How good is your forklift dealer? Are they just interested in selling/hiring out trucks with no thought to where you want to take your business and the need for a flexible approach over long-term hire contracts? Is your dealer committed to handling only one truck manufacturer’s range, and so therefore may not give you the best mix of trucks for a highly diverse handling operation, with multi-channel product delivery options. These and a host of other issues makes the task of dealer choice critically important to a buyer’s efficient handling operation.

chazThe task of choosing a good dealer is almost as much a minefield as the small print in any hire contract. But it is a task that cannot be taken lightly, especially by large companies with a diverse fleet of forklifts spread across various sites. The rewards for getting the marriage right are considerable.
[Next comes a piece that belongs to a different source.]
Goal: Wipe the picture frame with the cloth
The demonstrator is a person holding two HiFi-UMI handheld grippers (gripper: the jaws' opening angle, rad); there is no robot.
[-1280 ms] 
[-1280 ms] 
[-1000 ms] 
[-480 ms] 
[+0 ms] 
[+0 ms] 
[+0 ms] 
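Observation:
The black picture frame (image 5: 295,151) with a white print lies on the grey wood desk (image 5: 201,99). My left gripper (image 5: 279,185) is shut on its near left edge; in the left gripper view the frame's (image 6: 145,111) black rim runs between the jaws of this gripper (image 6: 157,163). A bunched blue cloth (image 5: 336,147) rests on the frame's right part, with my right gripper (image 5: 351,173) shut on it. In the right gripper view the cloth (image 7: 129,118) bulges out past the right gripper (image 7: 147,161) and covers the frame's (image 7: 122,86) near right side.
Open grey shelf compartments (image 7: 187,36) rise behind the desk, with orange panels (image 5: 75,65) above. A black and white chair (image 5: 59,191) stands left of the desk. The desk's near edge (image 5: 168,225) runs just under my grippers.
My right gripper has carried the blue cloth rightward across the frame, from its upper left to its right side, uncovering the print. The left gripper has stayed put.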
A good example is packaging specialist, MacFarlane Packaging, with 16 regional distribution centres and three manufacturing plants. It had a very mixed fleet of trucks with a mixed level of handling reliability and so there was a clear need to consolidate its fleet to support a fleet-wide rationalisation programme following the expiry of its existing suppliers’ contracts. The result was that a new agreement with Yale dealer, Forkway, meant that MacFarlane’s new 70-strong fleet cut its previous forklift numbers by 20% and introduced a degree of flexibility that adjusts to the client’s growth and business changes. The fleet is also remarkably safety conscious by virtue of its on-board telemetry-based truck management system that gathers a wealth of data on individual trucks and drivers as well as overall fleet performance.

However, to achieve that dealer/supplier marriage in heaven what should the buyer do to smooth the nuptials? Among the major truck makers, build quality and reliability vary little but long-term performance rates can vary up to 30%, thanks partly to safety innovations. A good example of this is Linde’s recent intelligent, operator-assist system for its R14-R20 reach trucks. The system automatically compensates and minimises mast oscillation and mast deflection through precise and seamless counter movements of the reach carriage. This means faster cycle times and less damage to the rack or the load stored behind even at heights of over 8 metres.

A big mistake when hiring trucks is to place too much importance on price comparisons among suppliers/dealers. Potential users should ask if the trucks recommended by competing suppliers are comparable in specification and will perform the duty for the application. Given that many rental/lease deals also have maintenance schemes how does one maintenance support programme compare with another, because aftersales service can vary widely?

A major point to consider in maintenance programmes is the quality of call-out rates. Many claim to offer a four-hour call out rate but what if the repair is not done on the same day because the service engineer lacks the right parts? To protect themselves against this and other annoyances, buyers should think of choosing a dealer/supplier that guarantees uptime rates, with penalties for failure to meet them. Good truck suppliers will offer to replace a truck if it cannot be repaired within 12 hours. But a word of caution. Some suppliers contract out the service element of the contract and that risks higher, poor servicing standards.

All leading forklift manufacturers will advise the necessity of carefully reading the small print in hire/lease contracts, obvious enough, one would think, but it still catches people out. If a service is included ensure what exactly is covered; hours of usage, any exclusions like wheels and tyres, etc. Interest rates should also be checked because these can vary widely. Perhaps not least of the contentious issues is supplier policy over what determines fair wear and tear. A useful guide on this is available from the Fork Lift Truck Association.

In an ever-highly competitive forklift market the big buyers have the whip hand, and they should not flinch from using it.